Set down exactly the first line of the entries and every line after it, through the line with "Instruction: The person".
◆ ◆ ◆ ◆
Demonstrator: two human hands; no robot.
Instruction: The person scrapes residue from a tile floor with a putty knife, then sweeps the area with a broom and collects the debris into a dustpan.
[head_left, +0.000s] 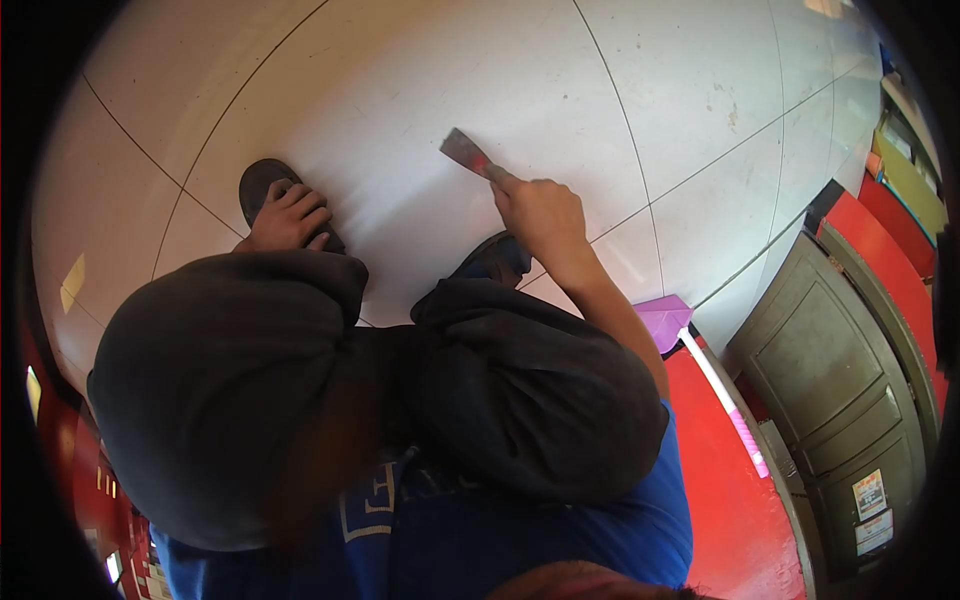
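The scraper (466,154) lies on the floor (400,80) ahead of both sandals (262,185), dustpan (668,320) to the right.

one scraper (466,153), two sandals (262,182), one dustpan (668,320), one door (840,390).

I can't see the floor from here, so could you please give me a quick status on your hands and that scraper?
Right hand shut on scraper, blade on white floor tile. Left hand resting on sandalled foot. Nothing ahead of the blade.

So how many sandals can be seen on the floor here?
2. One sandal lies under the foot at left; the other sandal sits near the right hand, mostly hidden by the knee.
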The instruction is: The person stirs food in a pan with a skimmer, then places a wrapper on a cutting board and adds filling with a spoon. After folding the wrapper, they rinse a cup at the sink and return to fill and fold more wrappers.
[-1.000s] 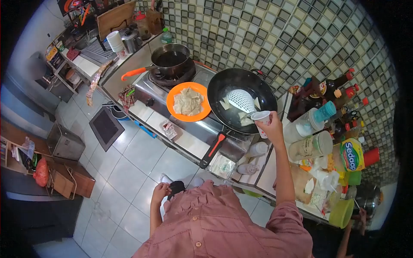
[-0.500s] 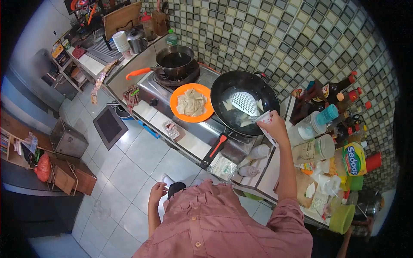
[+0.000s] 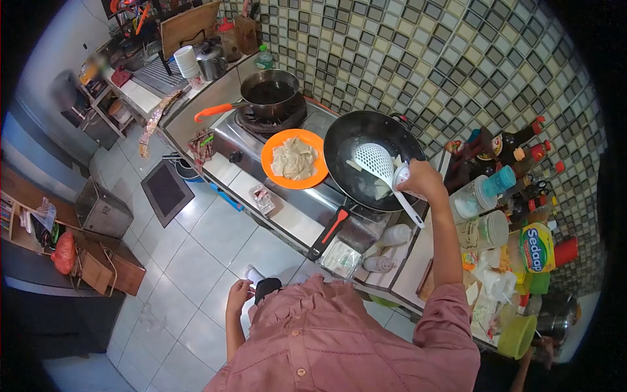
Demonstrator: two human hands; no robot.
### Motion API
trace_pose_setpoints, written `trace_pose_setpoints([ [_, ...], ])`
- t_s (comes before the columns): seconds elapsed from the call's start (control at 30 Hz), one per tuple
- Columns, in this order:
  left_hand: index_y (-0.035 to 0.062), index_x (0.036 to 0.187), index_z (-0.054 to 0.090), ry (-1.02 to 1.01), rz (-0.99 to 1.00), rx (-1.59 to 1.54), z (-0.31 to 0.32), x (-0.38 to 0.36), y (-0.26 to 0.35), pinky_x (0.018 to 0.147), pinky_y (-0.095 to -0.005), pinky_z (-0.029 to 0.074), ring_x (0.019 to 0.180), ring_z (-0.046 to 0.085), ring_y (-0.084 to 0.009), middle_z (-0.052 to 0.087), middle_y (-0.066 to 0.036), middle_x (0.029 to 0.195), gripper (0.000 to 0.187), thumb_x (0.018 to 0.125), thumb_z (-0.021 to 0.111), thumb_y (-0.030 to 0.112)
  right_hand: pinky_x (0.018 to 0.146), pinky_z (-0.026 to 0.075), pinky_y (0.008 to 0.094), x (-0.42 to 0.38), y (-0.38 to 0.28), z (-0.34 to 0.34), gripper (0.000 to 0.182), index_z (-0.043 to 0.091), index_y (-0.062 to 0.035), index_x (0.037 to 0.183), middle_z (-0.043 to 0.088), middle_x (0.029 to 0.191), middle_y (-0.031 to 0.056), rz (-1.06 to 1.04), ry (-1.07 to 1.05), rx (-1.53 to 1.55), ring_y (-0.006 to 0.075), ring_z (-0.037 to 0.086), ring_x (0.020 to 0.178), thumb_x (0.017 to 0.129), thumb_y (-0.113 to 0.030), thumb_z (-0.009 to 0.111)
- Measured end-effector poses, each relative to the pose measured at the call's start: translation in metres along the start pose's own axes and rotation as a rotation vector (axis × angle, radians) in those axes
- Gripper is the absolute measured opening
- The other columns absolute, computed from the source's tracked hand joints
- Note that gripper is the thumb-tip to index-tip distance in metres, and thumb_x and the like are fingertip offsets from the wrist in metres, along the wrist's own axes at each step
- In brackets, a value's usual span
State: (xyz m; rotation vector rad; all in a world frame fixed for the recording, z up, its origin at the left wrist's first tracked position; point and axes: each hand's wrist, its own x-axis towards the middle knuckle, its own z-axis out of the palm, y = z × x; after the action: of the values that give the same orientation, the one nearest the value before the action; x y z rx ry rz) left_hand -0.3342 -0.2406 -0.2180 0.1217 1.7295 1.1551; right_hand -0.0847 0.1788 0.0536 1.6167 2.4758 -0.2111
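Note:
My right hand (image 3: 422, 180) is closed around the handle of a white perforated skimmer (image 3: 374, 161) at the right rim of the black wok (image 3: 341, 145). The skimmer's head is over the wok, its handle end sticking out past the rim below my fingers. Pale flat pieces (image 3: 382, 190) lie in clear liquid in the wok. Left of it, an orange plate (image 3: 267, 171) holds a heap of similar pale pieces (image 3: 294, 159). My left hand (image 3: 240, 295) hangs beside my body, fingers curled; whether it holds anything is too small to tell.
A dark saucepan (image 3: 269, 91) with an orange handle sits on the rear-left burner of the stove (image 3: 225, 134). Sauce bottles (image 3: 513, 140), jars (image 3: 467, 200) and a yellow Sedaap packet (image 3: 537, 247) crowd the right counter. A small plastic-wrapped pack (image 3: 262, 200) lies on the front ledge.
My right hand has shifted slightly right and turned with the skimmer. The skimmer's head has tilted, and more of its handle end shows below my hand. My left hand has hardly moved.

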Motion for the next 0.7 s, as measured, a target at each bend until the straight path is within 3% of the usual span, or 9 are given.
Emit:
trace_pose_setpoints([
  [0.07, 0.0027, 0.095, 0.056, -0.004, 0.002, -0.014, -0.004, 0.003, -0.003, 0.054, -0.0190, 0.043, 0.059, 0.054, -0.0086, 0.058, -0.004, 0.071, 0.024, 0.087, 0.046, 0.023, 0.074, 0.048, 0.0391, 0.011, -0.003, -0.004, 0.057, 0.054, 0.0002, 0.095, 0.061, 0.095, 0.0209, 0.005, -0.028, -0.038, 0.0344, 0.060, 0.088, 0.056, -0.035, 0.075],
  [0.17, 0.0018, 0.094, 0.055, 0.006, 0.008, -0.038, -0.008, 0.007, -0.005, 0.054, -0.0189, 0.043, 0.058, 0.053, -0.0085, 0.058, -0.004, 0.070, 0.024, 0.087, 0.047, 0.023, 0.073, 0.048, 0.0383, 0.027, -0.007, -0.010, 0.067, 0.045, 0.0001, 0.107, 0.060, 0.090, 0.0229, -0.022, 0.106, 0.058, 0.0336, 0.061, 0.084, 0.058, -0.035, 0.075],
  [0.23, 0.0015, 0.094, 0.055, 0.032, 0.011, -0.054, -0.009, 0.008, -0.002, 0.053, -0.0188, 0.043, 0.057, 0.053, -0.0084, 0.058, -0.004, 0.070, 0.024, 0.087, 0.048, 0.023, 0.071, 0.048, 0.0360, 0.033, -0.025, -0.021, 0.077, 0.034, 0.0005, 0.113, 0.059, 0.084, 0.0232, -0.196, 0.258, 0.409, 0.0314, 0.062, 0.079, 0.059, -0.036, 0.075],
  [0.27, 0.0016, 0.092, 0.055, 0.035, 0.006, -0.064, -0.010, 0.008, 0.000, 0.053, -0.0190, 0.043, 0.056, 0.053, -0.0084, 0.058, -0.004, 0.069, 0.022, 0.086, 0.048, 0.022, 0.069, 0.048, 0.0318, 0.033, -0.035, -0.028, 0.074, 0.033, 0.0014, 0.113, 0.059, 0.082, 0.0190, -0.151, 0.205, 0.516, 0.0251, 0.061, 0.075, 0.063, -0.033, 0.075],
  [0.3, 0.0017, 0.091, 0.055, 0.038, 0.002, -0.072, -0.014, 0.008, 0.004, 0.052, -0.0191, 0.043, 0.056, 0.053, -0.0084, 0.058, -0.004, 0.069, 0.021, 0.086, 0.049, 0.022, 0.069, 0.048, 0.0318, 0.039, -0.045, -0.025, 0.074, 0.033, 0.0014, 0.113, 0.059, 0.082, 0.0190, -0.163, 0.199, 0.519, 0.0251, 0.061, 0.075, 0.063, -0.033, 0.075],
  [0.37, 0.0021, 0.091, 0.054, 0.037, -0.029, -0.078, -0.025, 0.015, 0.007, 0.052, -0.0204, 0.044, 0.055, 0.053, -0.0091, 0.058, -0.005, 0.068, 0.021, 0.086, 0.049, 0.022, 0.068, 0.047, 0.0286, 0.058, -0.068, -0.022, 0.067, 0.032, 0.0011, 0.115, 0.058, 0.088, 0.0159, -0.423, 0.233, 1.006, 0.0190, 0.060, 0.078, 0.068, -0.023, 0.073],
  [0.4, 0.0022, 0.091, 0.054, 0.037, -0.041, -0.092, -0.032, 0.018, 0.011, 0.052, -0.0205, 0.044, 0.055, 0.054, -0.0094, 0.058, -0.005, 0.068, 0.021, 0.086, 0.049, 0.022, 0.072, 0.046, 0.0270, 0.056, -0.090, -0.030, 0.064, 0.030, -0.0001, 0.118, 0.056, 0.095, 0.0119, -0.476, 0.208, 1.098, 0.0148, 0.056, 0.084, 0.071, -0.013, 0.071],
  [0.53, 0.0019, 0.093, 0.054, 0.036, -0.032, -0.069, -0.070, 0.037, 0.029, 0.054, -0.0209, 0.045, 0.056, 0.054, -0.0103, 0.058, -0.006, 0.069, 0.023, 0.086, 0.048, 0.023, 0.079, 0.044, 0.0280, 0.068, -0.184, -0.051, 0.068, 0.030, -0.0015, 0.119, 0.054, 0.102, 0.0100, -0.721, 0.134, 1.276, 0.0146, 0.054, 0.093, 0.068, -0.010, 0.073],
  [0.7, 0.0042, 0.093, 0.056, 0.083, 0.001, -0.066, -0.141, 0.064, 0.056, 0.058, -0.0211, 0.045, 0.061, 0.052, -0.0092, 0.056, -0.004, 0.072, 0.025, 0.087, 0.048, 0.027, 0.082, 0.044, 0.0287, 0.080, -0.333, -0.079, 0.072, 0.030, -0.0021, 0.122, 0.055, 0.102, 0.0108, -0.916, 0.084, 1.218, 0.0156, 0.054, 0.094, 0.066, -0.014, 0.075],
])
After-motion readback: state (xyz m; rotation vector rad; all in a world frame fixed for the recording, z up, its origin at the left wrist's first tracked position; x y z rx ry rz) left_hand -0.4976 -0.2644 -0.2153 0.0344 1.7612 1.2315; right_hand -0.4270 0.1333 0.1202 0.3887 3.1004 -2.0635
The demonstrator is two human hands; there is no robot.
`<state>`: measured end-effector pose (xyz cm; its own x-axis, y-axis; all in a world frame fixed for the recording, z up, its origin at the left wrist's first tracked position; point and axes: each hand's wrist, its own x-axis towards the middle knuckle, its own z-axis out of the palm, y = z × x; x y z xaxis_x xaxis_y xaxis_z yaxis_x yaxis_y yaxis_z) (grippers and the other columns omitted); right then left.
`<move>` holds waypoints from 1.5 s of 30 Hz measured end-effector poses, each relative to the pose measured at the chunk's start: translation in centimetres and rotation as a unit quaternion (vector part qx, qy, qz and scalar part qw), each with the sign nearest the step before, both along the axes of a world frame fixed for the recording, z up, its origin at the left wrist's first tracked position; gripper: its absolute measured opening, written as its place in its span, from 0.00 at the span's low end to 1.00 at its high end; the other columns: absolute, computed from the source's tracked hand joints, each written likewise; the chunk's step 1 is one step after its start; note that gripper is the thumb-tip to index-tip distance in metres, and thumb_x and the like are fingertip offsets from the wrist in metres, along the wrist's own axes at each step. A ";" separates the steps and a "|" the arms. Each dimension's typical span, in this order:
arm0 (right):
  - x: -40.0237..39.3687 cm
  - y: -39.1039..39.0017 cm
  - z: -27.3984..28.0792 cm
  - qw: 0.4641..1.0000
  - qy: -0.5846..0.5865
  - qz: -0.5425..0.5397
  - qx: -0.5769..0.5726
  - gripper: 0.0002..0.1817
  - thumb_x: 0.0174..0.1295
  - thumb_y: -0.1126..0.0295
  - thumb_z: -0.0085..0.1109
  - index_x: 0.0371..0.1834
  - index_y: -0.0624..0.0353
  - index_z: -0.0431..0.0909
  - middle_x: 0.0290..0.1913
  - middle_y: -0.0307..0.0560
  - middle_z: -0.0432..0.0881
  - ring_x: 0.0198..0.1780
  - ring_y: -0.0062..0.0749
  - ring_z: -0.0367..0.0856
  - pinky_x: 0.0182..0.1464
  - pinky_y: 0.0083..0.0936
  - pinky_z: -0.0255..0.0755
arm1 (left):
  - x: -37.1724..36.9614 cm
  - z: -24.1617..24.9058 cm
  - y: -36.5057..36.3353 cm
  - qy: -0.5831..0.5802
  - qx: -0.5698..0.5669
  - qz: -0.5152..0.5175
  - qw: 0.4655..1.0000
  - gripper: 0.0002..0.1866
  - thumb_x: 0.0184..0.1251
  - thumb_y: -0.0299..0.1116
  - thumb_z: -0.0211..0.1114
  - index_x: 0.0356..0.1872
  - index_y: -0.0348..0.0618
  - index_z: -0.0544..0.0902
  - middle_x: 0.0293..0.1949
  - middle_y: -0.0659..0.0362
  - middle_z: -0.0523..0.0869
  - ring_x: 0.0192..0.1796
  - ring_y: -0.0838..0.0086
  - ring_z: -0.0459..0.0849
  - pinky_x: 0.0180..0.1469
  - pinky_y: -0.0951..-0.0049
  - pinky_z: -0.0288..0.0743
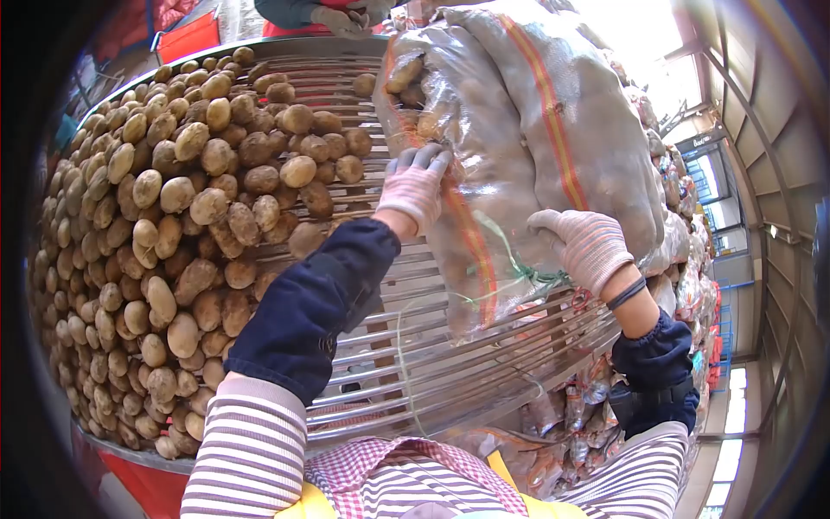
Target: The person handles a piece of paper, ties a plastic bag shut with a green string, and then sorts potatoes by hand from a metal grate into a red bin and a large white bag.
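Note:
My left hand [417, 183], in a striped glove with grey fingertips, lies at the left edge of a clear plastic sack [493, 156] with orange stripes, its fingers bent against the plastic. Potatoes show inside the sack near its upper left opening. Over the sack's lower right part is my right hand [586, 245], gloved too, with its fingers curled; what they hold, if anything, is hidden. Green string [540, 275] runs beside it. A second full sack [579, 112] lies against the first on the right.
Many loose potatoes [177, 195] cover the left side of the slatted metal table [380, 368]. Another person's gloved hands [341, 22] are at the top edge. A red container [188, 39] stands at the upper left. More filled sacks [692, 259] are piled at the right.

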<state>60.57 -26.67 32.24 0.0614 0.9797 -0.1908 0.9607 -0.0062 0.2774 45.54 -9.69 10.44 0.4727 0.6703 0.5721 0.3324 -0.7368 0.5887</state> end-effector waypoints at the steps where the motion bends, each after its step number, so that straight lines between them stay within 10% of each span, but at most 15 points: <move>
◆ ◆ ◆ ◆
Task answer:
Demonstrator: two human hands; no robot.
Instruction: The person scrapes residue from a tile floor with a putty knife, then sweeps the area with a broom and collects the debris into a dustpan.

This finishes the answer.